-- EXERCISE --
Please copy the listing that follows exactly, leaving out any pictures.

-- SUPPLIED MATERIAL --
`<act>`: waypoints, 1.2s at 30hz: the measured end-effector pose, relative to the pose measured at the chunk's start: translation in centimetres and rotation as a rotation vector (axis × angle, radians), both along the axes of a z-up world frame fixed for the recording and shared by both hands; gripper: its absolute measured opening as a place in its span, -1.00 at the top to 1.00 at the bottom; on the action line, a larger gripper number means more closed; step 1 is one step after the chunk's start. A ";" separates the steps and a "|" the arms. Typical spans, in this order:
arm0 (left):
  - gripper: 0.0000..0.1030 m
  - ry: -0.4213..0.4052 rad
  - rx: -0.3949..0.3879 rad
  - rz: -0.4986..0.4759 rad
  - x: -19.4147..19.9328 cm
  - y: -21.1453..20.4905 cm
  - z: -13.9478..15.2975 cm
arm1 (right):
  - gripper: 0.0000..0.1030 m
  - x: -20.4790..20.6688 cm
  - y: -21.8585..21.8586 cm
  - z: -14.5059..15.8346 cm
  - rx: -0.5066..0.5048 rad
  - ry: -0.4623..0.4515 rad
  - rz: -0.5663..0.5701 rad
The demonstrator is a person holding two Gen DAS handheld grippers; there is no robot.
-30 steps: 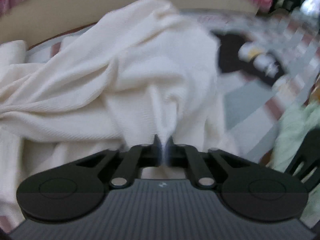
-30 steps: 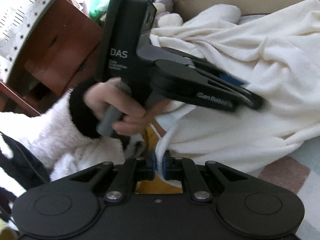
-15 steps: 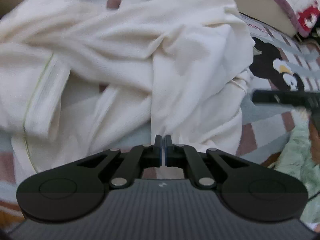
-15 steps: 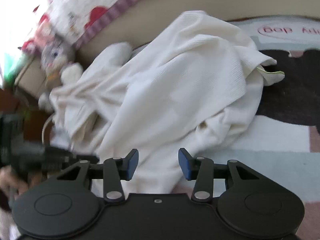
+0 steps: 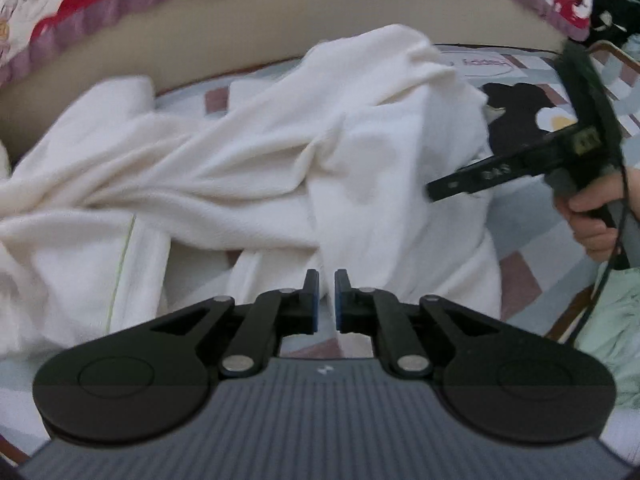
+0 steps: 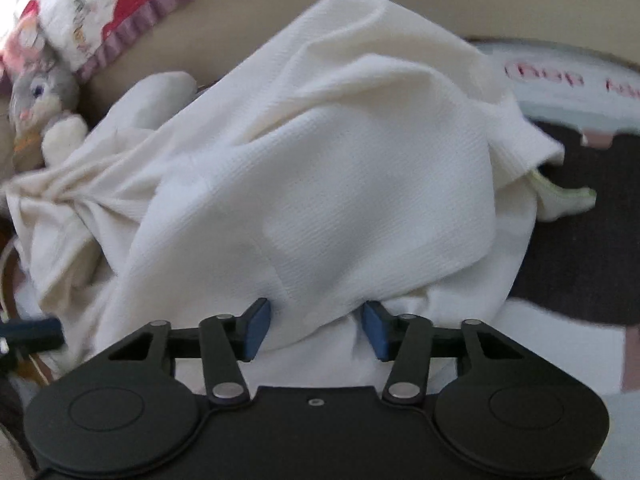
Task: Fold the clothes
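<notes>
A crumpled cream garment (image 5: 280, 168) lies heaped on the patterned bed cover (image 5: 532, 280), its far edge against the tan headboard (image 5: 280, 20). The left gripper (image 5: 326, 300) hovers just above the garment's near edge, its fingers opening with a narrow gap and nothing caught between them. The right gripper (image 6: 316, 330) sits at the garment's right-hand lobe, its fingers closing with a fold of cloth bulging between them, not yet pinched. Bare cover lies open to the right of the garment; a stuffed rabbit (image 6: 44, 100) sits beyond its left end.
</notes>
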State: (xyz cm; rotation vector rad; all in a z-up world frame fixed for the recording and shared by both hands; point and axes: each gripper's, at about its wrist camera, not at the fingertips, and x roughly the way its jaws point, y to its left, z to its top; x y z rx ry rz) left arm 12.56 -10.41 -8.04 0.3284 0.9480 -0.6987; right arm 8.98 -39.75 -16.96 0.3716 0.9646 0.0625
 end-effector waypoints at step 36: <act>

-- RESPONSE TO THE TASK --
`<act>`: waypoints, 1.2s at 30hz: the measured end-effector pose, relative to the pose measured at the chunk's start: translation in centimetres and rotation as a rotation vector (axis × angle, radians), both along the axes of a z-up world frame fixed for the recording and shared by both hands; gripper: its absolute measured opening as a place in its span, -1.00 at the top to 1.00 at the bottom; on the action line, a larger gripper number means more closed; step 1 is one step after the chunk's start. A ";" separates the steps and a "|" the arms. Typical spans, in this order:
arm0 (left):
  - gripper: 0.0000..0.1030 m
  - ry: -0.4213..0.4052 rad
  - rx: -0.3949..0.3879 rad
  - rz: -0.4986..0.4759 rad
  - x: -19.4147..19.9328 cm
  - y: -21.1453..20.4905 cm
  - z: -13.9478..15.2975 cm
arm1 (right):
  - gripper: 0.0000..0.1030 m
  - x: -20.4790..20.6688 cm
  - y: -21.8585..21.8586 cm
  - z: -14.5059..15.8346 cm
  - rx: -0.5066..0.5048 rad
  - ry: -0.4623..0.4515 rad
  - rz: -0.5663..0.5701 rad
The demonstrator is a person holding two Gen DAS handheld grippers; there is no robot.
-30 steps: 
-30 steps: 
-15 steps: 
-15 steps: 
+0 steps: 
+0 steps: 
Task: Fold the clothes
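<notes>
A crumpled cream garment (image 5: 280, 168) lies heaped on the patterned bed cover (image 5: 532, 280), its far edge against the tan headboard (image 5: 280, 20). The left gripper (image 5: 326, 300) hovers just above the garment's near edge, its fingers opening with a narrow gap and nothing caught between them. The right gripper (image 6: 316, 330) sits at the garment's right-hand lobe, its fingers closing with a fold of cloth bulging between them, not yet pinched. Bare cover lies open to the right of the garment; a stuffed rabbit (image 6: 44, 100) sits beyond its left end.
</notes>
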State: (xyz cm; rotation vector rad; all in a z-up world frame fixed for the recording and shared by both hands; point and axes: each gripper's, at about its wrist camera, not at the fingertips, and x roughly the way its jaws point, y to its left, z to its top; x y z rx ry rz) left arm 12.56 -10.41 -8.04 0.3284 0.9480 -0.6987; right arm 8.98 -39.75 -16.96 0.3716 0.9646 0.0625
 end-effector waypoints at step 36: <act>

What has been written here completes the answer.